* THE TASK *
Your answer should hold every line of the records below that contains the string "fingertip".

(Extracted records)

==========

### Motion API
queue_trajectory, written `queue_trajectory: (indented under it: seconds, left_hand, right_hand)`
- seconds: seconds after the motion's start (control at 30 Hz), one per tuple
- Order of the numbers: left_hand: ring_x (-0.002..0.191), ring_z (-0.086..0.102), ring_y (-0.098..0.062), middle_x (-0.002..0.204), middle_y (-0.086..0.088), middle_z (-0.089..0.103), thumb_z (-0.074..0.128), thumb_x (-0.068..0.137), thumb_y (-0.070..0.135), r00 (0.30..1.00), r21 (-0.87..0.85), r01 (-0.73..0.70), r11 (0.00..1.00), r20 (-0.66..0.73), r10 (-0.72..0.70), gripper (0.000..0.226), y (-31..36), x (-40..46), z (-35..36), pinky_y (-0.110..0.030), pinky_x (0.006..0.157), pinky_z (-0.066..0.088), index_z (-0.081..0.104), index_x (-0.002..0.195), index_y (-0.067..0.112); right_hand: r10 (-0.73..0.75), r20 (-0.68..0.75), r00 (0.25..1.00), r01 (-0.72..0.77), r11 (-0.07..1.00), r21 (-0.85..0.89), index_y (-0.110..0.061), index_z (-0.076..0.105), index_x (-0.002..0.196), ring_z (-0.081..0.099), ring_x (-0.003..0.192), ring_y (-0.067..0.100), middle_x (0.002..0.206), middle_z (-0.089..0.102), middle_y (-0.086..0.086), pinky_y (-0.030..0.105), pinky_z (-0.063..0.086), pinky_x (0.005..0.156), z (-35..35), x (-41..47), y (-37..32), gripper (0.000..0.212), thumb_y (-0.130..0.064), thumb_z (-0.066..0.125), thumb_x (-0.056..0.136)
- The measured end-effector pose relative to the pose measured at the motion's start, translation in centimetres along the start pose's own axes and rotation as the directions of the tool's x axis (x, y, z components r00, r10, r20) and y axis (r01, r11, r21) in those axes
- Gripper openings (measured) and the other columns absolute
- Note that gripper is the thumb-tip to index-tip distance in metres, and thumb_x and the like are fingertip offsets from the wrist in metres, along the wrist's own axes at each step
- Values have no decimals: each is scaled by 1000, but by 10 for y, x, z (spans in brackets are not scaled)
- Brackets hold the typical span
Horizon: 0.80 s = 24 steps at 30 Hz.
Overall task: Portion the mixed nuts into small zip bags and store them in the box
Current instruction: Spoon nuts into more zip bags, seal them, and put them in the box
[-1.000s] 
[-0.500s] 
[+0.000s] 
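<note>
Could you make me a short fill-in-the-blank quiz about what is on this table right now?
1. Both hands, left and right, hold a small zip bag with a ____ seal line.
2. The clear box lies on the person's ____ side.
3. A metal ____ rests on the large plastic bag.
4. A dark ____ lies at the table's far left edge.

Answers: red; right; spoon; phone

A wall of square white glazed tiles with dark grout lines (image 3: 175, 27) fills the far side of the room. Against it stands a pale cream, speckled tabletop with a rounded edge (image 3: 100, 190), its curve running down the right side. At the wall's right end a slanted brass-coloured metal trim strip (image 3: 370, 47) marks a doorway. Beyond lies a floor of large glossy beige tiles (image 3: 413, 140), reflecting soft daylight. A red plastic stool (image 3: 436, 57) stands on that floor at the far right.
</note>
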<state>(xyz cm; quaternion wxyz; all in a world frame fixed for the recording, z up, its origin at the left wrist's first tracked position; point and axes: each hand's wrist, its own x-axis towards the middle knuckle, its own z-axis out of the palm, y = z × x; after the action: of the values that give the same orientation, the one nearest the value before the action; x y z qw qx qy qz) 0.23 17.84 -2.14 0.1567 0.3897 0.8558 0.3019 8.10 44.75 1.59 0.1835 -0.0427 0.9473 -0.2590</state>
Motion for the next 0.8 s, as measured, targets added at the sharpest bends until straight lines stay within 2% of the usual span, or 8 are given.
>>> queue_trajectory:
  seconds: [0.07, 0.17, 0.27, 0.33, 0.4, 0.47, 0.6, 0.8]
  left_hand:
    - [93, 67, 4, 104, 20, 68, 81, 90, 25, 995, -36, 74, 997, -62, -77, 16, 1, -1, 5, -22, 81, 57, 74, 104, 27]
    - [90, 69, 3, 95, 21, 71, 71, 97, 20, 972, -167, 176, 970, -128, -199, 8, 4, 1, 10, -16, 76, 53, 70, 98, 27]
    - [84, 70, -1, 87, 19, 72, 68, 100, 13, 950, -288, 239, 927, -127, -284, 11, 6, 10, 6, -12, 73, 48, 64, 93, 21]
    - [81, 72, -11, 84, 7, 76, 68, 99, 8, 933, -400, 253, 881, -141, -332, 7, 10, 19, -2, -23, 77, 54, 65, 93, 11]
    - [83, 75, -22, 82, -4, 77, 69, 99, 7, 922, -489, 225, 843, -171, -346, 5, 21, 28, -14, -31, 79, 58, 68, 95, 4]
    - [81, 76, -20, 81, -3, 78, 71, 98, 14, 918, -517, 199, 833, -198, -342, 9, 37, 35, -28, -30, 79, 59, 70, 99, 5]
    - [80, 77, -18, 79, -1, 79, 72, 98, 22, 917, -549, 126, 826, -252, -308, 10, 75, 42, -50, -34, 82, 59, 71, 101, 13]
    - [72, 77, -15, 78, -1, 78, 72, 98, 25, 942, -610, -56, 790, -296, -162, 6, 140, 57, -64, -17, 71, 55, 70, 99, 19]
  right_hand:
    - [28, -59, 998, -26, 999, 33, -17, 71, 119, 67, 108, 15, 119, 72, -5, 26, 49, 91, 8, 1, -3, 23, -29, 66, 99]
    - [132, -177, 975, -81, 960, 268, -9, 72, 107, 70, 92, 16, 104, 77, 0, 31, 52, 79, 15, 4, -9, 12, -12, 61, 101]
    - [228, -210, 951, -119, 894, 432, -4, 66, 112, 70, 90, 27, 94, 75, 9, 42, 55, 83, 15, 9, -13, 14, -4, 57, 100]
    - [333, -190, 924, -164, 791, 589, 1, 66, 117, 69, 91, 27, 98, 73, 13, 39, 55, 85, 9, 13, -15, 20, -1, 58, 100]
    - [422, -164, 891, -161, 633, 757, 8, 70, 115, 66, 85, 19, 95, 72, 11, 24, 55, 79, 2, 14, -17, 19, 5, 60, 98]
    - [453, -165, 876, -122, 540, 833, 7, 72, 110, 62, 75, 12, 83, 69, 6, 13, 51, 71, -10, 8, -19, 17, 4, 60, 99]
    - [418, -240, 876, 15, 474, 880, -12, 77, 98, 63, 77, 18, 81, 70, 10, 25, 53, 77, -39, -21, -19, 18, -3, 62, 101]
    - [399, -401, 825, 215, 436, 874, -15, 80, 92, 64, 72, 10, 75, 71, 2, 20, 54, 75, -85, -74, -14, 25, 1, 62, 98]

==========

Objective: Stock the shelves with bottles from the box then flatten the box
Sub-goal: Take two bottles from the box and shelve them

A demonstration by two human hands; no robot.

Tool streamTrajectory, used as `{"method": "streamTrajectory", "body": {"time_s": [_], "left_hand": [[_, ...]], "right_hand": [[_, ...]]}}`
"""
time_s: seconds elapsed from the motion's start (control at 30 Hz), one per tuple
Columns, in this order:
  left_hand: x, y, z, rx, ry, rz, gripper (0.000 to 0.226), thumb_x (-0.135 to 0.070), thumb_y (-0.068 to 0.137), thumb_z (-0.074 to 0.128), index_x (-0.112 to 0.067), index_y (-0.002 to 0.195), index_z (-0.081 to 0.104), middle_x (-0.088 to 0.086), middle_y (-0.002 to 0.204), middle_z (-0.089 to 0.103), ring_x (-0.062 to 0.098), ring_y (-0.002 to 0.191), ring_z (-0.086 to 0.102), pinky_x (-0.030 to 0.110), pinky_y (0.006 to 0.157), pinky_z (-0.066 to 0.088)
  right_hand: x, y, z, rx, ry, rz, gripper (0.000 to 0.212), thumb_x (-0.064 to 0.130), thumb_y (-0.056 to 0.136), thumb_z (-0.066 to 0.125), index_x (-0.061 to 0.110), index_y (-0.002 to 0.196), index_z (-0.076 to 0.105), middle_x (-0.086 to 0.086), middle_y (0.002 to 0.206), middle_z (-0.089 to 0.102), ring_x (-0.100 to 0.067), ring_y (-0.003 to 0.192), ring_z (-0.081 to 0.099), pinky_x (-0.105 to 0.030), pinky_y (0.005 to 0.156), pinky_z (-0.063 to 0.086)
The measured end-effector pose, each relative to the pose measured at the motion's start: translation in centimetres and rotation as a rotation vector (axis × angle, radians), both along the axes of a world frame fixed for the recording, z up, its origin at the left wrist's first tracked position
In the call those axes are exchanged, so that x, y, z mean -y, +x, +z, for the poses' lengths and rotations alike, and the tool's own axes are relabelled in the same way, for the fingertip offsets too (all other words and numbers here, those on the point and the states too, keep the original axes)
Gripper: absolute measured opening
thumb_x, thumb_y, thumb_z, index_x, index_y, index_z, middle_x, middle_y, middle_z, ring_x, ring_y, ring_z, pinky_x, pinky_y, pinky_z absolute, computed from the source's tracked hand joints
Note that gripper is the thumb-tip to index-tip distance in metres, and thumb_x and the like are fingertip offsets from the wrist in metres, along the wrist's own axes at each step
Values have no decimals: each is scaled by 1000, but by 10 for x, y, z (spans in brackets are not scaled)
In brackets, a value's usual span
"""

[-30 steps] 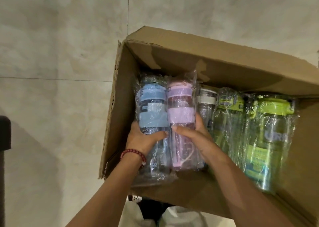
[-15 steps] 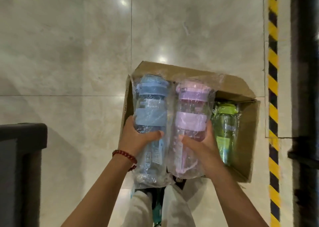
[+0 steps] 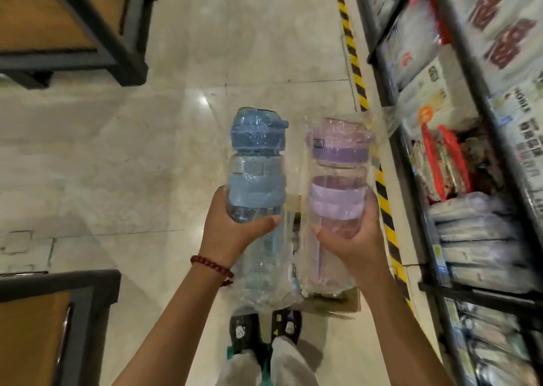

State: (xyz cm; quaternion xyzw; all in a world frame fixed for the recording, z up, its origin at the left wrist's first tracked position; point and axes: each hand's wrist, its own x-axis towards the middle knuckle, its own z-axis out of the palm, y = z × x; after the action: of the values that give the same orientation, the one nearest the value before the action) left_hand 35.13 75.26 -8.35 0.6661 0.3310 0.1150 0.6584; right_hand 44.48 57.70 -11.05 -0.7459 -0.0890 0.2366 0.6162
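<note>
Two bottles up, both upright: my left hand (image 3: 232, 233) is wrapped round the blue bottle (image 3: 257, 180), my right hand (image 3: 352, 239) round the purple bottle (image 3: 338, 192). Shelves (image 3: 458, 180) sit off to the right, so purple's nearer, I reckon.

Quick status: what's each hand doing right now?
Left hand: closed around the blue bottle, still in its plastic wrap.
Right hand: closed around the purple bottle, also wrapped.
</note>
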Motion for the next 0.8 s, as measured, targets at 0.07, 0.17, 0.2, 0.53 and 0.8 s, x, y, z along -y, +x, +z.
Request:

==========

* RESPONSE *
- Note that gripper is the thumb-tip to index-tip distance in metres, and thumb_x and the like are fingertip offsets from the wrist in metres, along the wrist's own axes at each step
In the call those axes are exchanged, so that x, y, z mean -y, +x, +z, for the poses' lengths and rotations alike, and the tool's own axes are relabelled in the same way, for the fingertip offsets too (all other words and numbers here, those on the point and the states too, keep the original axes)
Note that gripper is the thumb-tip to index-tip distance in metres, and thumb_x and the like are fingertip offsets from the wrist in metres, along the wrist's own axes at each step

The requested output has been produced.